Connecticut’s budget should not be pitting child against child or furthering the already wide gap between the haves and have nots in our state. Instead, it should be a moral document, reflective of our priorities as a state, that works to solve our biggest challenges, invests in our shared future, provides every Connecticut resident with a fair shot at success, and upholds the promises we’ve made to our state’s most precious asset — our students.

For nearly 13 years, I worked on state budgets for Connecticut — nearly five years with the Office of Policy and Management and eight years serving as the budget director for the Senate Republican Caucus. I’ve been in the room as state budgets are being crafted and I’ve seen firsthand what a difficult task budgeting can be and the tough decisions that must be made. But I also know one of the most important parts of budget crafting is keeping your word and honoring your commitments, especially when those commitments are made to students.

Eight months ago, our state promised each of our over 500,000 public school students a historic investment in their future. We promised them — no matter where they live or the school they attend — the equitable funding necessary for a high-quality education that helps them grow and learn, prepares them for college and career, and equips them with the skills, knowledge, and opportunities needed to succeed inside and outside of the classroom.

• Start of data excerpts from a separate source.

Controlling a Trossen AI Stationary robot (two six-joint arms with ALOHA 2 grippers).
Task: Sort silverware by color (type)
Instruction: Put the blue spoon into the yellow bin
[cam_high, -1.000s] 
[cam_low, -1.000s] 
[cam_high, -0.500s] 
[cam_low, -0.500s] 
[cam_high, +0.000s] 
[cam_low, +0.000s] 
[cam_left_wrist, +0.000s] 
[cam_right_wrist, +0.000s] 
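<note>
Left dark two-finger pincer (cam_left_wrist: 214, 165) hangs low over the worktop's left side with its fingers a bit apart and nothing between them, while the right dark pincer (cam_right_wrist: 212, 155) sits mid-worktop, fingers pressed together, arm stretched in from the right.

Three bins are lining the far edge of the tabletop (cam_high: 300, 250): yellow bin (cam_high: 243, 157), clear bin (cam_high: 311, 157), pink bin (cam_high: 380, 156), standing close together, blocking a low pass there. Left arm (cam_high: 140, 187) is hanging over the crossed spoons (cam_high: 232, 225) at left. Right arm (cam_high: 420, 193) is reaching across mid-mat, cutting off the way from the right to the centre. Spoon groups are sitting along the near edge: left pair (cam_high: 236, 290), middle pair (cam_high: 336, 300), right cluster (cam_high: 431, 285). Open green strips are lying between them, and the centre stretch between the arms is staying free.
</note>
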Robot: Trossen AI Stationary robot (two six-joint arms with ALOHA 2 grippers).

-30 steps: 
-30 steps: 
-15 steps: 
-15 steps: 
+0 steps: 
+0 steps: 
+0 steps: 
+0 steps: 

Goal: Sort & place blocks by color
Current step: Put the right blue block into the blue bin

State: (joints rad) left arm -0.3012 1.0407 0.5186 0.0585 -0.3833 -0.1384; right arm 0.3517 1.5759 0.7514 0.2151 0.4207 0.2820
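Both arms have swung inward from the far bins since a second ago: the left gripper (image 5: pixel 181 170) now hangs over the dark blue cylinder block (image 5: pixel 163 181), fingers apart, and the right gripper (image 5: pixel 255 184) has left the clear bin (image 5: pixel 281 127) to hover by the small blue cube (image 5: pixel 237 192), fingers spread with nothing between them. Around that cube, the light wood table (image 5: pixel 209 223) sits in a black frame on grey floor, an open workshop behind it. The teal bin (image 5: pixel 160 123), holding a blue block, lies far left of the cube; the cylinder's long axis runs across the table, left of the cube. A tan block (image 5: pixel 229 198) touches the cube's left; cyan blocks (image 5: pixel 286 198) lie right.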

We made this promise and we owe it to our state’s students, schools, and future to honor it.

As the governor said, we are much better off when we keep our word.


Lisa Hammersley is the executive director of the School and State Finance Project, a nonpartisan, nonprofit policy organization that works collaboratively with policymakers, communities, and other key stakeholders to develop data-driven solutions that ensure all public school students receive equitable education funding to support their learning needs.